After going through the data below, state how many lines contain "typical", and nothing else.

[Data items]
BEGIN

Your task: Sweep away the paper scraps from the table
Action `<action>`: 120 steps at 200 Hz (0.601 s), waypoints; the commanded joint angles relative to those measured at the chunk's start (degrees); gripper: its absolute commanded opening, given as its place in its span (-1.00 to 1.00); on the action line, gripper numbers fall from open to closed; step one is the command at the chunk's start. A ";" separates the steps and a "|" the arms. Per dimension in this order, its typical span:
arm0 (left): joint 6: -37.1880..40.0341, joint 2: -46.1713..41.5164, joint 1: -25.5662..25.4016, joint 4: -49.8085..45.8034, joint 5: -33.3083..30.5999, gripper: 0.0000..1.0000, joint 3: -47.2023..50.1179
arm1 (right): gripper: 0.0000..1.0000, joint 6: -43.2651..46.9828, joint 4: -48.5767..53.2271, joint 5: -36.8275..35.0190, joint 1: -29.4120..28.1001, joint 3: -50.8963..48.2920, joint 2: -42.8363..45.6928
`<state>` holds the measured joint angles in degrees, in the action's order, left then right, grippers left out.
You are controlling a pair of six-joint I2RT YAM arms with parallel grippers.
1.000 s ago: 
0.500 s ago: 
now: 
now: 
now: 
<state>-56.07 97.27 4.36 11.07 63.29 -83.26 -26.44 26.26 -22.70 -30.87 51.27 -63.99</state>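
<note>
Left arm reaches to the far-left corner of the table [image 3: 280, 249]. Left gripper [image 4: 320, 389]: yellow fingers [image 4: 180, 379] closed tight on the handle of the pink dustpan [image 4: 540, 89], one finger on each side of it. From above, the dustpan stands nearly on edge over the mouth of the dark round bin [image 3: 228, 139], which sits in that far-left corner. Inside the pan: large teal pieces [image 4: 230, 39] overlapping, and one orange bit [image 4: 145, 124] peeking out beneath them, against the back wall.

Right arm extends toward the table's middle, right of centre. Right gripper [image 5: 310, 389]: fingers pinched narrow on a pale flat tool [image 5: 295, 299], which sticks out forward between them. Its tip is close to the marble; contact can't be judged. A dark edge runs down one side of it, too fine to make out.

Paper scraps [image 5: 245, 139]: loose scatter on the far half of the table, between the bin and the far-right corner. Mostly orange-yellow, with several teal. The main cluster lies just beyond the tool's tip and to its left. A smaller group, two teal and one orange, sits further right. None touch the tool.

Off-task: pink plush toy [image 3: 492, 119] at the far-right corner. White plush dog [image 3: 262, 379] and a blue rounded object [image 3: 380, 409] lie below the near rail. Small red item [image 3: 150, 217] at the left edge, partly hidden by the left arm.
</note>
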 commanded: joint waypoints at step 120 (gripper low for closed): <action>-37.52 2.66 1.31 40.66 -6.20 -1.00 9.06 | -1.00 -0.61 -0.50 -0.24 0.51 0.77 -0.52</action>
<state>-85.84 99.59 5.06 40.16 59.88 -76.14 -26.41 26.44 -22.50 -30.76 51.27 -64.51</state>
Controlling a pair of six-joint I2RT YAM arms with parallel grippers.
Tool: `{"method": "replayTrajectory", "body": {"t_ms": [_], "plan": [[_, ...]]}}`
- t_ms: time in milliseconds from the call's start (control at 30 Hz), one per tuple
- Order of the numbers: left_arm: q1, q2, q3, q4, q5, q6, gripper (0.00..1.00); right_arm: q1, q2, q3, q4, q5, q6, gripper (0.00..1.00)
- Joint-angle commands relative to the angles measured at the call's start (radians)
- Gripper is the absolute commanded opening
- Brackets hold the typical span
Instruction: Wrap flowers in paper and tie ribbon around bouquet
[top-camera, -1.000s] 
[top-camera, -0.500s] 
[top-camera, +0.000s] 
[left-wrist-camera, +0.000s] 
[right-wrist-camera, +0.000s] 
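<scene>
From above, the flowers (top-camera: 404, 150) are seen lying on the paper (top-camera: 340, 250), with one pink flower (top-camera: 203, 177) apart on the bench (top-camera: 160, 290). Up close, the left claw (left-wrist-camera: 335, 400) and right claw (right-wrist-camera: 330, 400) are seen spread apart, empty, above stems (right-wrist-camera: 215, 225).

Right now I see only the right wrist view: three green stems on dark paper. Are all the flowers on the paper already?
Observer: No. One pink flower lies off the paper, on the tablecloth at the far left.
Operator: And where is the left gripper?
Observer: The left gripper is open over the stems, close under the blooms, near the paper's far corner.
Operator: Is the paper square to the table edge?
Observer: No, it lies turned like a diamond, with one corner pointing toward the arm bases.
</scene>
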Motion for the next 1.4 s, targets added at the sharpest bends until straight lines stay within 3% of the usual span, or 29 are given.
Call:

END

*Output for this task*: 2